The Witch in the Woods: The Transmigration of Hazel-Anne Davis

Chapter 120: Smoke On The Road



The ride back to the Crown Prince's Manor was quieter than it should have been.

The horses moved at a steady pace, hooves muffled against the worn dirt road. The shadow of the market place loomed just ahead, but for the first time since leaving, Zhao Xinying didn't seem to be in a rush to reach it. She rode with one hand on the reins, the other resting in her lap, fingers slowly curling and uncurling. Smoke trailed through them—black on one hand, white on the other—rising like silk threads and coiling in intricate loops.

Shi Yaozu didn't speak at first. He watched her from his horse beside hers, posture alert but unthreatening. His hand rested lightly near the hilt of his blade, more out of habit than necessity.

The last time they had ridden together, she had cut down a scouting party without flinching. The time before that, she had led him into a battlefield she turned into a massacre. She was always like this after—quiet, unreadable, detached. But something about her now felt… different.

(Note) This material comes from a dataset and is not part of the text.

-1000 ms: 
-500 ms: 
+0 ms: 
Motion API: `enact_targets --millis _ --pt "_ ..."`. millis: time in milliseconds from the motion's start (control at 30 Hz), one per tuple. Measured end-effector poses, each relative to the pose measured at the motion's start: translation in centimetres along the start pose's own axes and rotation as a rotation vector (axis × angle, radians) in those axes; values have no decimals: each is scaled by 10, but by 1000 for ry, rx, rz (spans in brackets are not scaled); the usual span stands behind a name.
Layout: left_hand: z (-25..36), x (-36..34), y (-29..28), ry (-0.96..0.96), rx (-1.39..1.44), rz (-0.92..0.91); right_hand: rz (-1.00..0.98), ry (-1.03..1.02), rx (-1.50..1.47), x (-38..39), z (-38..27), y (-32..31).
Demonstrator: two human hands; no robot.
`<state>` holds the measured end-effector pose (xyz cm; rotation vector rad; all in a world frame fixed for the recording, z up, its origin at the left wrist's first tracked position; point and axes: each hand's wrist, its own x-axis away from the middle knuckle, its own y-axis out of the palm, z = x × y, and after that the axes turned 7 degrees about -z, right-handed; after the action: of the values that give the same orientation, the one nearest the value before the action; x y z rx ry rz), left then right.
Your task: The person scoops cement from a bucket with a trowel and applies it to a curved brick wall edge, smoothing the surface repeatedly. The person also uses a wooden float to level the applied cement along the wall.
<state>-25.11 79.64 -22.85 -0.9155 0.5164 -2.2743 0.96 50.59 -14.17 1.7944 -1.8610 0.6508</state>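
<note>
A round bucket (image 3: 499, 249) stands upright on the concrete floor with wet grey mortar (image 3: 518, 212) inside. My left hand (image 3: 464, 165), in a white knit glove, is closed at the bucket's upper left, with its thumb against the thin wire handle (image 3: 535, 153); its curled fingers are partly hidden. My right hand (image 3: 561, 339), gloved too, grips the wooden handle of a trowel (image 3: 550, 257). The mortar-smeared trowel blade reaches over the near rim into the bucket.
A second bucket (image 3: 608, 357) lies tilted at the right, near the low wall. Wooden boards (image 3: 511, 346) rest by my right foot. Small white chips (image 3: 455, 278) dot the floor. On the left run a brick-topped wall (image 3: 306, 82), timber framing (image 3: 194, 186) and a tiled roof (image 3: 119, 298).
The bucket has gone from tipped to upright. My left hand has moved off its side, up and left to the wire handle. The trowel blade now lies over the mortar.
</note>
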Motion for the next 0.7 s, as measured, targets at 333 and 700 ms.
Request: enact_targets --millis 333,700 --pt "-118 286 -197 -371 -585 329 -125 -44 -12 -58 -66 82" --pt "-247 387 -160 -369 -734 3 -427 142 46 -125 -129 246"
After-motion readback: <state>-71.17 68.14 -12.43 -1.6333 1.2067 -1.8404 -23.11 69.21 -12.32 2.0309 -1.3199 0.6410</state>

She wasn't distant. She was drifting.

The black mist twined upward from her fingers, sharper and heavier than usual. It sank faster, pooling toward the stirrup like it had weight. The white mist followed a slower path, floating higher, dispersing before it ever touched her sleeve. The two never mixed. Not truly.

Just like her.

"What are you preparing for?" he asked finally, voice low and without edge.

She didn't look at him. "Nothing."

A pause.

"Everything. My father aways said that you had to plan, think, surprise, survive. Now I am thinking about what I've learned from Yan Luo. I also have the information that Zhu Mingyu desires."

Yaozu nodded once. That made more sense.

He had been trained in the art of reading people—posture, breath, shadow, silence. And what he had seen in her over the past week was not strategy. It was calculation sharpened by inevitability. There was no plan. There was only adaptation. Now that things were calming down, she was rewriting her narrative.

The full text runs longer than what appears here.